Hello,
I would like to generate a new reference for kallisto where I add GFP. I found this link: https://github.com/igordot/genomics/blob/master/workflows/ref-genome-gfp.md and it seems pretty straightforward to add the GFP for the alignment.
However, I am not sure how to proceed with assigning gene IDs. Normally, I use tximport and biomart to get the ensembl version I am using to assign gene IDs. However, that would not have the GFP. Is it ok to still do that and then at the end of my table with the counts just take the values from the raw kallisto output for GFP and add them there? Would the fact that the kallisto output has GFP but the ensembl object doesn't cause any issues with the gene name assignment?
Thank you
Thank you. I did this and I noticed that some of the gene counts are the same with the new reference. However, some of them seem to be different with the reference where I just added GFP. The pattern still seems to be the same though. For example these are the counts for gene A for the different samples:
What could be causing this difference?
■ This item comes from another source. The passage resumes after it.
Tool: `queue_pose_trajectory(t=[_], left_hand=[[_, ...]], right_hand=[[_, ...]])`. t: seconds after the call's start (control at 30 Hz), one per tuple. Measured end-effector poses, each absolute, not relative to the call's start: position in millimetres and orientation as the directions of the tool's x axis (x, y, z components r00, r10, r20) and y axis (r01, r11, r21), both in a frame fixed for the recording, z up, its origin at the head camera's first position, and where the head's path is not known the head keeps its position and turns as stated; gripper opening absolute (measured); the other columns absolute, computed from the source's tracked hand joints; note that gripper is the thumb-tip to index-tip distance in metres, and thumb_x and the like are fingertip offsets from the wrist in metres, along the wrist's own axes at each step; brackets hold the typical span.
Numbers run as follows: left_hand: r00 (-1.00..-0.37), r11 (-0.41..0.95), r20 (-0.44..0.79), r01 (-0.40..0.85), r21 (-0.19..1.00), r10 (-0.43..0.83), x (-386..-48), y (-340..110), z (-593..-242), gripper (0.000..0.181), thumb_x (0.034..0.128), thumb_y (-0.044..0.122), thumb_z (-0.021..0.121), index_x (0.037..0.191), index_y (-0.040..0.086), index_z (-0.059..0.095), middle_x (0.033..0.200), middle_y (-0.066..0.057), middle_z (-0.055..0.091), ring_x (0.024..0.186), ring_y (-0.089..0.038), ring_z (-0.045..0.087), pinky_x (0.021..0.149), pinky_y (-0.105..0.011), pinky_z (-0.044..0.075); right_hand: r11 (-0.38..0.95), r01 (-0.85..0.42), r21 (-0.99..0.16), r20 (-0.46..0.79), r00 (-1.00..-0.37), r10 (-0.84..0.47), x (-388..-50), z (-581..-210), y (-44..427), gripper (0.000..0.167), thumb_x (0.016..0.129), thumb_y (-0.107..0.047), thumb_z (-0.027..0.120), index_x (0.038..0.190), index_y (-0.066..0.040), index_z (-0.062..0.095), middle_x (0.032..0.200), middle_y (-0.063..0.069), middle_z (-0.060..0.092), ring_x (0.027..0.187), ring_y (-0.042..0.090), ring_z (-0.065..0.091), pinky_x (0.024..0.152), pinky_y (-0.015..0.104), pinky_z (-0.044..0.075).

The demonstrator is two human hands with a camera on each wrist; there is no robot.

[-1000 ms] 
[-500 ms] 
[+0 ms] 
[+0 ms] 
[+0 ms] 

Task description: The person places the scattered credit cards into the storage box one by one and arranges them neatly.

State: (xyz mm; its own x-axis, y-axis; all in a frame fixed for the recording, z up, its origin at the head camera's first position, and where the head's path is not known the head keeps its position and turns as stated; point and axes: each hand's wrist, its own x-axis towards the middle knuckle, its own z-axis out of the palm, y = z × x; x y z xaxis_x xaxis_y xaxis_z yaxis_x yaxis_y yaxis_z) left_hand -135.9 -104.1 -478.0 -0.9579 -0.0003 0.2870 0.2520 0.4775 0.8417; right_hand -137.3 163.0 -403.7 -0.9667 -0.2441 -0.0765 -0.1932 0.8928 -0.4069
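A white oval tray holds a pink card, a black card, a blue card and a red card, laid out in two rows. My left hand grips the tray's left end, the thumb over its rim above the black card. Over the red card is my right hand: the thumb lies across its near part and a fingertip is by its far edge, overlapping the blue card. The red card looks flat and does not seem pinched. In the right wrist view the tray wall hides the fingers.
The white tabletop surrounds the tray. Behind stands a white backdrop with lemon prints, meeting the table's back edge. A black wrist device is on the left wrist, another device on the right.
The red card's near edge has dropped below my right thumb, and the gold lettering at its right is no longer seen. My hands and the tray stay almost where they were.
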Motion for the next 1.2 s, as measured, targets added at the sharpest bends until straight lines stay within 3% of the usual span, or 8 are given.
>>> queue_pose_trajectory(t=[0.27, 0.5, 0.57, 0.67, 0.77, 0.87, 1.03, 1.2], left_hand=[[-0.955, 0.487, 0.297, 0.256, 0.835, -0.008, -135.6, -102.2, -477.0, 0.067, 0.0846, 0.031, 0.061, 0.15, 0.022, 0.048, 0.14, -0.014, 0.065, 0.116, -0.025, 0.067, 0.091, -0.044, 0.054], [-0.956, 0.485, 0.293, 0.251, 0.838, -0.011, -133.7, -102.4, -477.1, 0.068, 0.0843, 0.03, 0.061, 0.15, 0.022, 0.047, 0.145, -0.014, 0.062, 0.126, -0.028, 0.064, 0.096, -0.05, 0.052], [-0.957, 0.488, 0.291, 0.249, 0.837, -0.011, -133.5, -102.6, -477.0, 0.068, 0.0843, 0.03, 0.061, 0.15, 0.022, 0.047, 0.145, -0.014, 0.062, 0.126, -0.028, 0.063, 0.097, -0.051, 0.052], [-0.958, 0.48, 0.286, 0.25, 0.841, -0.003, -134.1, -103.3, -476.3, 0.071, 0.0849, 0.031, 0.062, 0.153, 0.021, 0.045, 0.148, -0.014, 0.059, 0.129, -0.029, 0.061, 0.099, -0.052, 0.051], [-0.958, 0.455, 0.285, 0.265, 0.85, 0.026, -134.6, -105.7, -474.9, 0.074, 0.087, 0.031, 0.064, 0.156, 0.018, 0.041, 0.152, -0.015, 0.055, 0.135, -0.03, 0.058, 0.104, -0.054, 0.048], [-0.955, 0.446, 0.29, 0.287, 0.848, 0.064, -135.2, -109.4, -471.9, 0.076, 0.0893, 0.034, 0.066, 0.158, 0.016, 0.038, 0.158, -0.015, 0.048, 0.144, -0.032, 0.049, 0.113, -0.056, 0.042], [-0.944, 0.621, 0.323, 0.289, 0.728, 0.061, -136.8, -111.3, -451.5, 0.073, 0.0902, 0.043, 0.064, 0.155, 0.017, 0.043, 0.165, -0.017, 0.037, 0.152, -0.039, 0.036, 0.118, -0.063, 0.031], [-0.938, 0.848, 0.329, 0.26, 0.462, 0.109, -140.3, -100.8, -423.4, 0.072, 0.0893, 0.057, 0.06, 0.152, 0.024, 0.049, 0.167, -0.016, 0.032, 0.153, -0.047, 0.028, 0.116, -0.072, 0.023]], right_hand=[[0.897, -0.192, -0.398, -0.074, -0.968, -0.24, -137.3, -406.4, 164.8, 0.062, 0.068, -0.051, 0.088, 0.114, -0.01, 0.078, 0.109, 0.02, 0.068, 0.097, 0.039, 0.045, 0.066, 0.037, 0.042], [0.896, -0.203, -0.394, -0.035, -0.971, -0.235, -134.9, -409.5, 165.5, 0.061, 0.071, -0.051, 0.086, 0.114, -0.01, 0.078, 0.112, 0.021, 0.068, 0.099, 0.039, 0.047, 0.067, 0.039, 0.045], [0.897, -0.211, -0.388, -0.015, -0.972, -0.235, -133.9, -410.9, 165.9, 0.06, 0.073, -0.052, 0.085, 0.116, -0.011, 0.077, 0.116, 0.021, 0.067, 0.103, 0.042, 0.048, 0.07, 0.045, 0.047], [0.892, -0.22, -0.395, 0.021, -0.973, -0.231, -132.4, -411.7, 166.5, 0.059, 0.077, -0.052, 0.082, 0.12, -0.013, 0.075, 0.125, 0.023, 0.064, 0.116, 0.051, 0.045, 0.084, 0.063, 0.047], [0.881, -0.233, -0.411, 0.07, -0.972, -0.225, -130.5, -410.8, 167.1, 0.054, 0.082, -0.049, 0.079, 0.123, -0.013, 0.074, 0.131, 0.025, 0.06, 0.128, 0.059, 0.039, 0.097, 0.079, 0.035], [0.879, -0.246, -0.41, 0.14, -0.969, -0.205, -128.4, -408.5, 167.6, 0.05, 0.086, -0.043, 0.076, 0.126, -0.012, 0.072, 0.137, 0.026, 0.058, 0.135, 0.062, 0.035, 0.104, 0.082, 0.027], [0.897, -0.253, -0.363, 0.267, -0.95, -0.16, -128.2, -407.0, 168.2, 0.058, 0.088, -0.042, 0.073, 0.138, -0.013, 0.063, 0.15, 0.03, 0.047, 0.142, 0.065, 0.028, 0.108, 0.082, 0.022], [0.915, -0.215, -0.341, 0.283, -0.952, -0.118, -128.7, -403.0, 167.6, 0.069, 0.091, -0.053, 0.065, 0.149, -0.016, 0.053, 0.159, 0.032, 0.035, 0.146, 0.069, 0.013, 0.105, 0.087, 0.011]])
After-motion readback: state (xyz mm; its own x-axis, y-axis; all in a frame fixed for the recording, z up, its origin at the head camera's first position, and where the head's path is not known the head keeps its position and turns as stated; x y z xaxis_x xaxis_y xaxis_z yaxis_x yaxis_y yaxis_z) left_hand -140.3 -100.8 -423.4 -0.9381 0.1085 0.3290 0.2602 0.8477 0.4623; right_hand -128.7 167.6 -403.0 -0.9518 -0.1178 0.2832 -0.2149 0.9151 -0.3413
I know that kallisto is probabilistic so there is a chance of getting different counts when rerunning but I did not expect such a big difference.
Thank you
It seems to be different by a factor of 2 so maybe you're double-counting in some way (maybe you duplicated transcript entries in your FASTA/GTF). How are you obtaining the gene counts? Does the abundance.tsv files outputted by kallisto have the same differences? What if you plot the gene counts against each other (GFP vs. no GFP)?
Thank you so much for your help. I figured it out.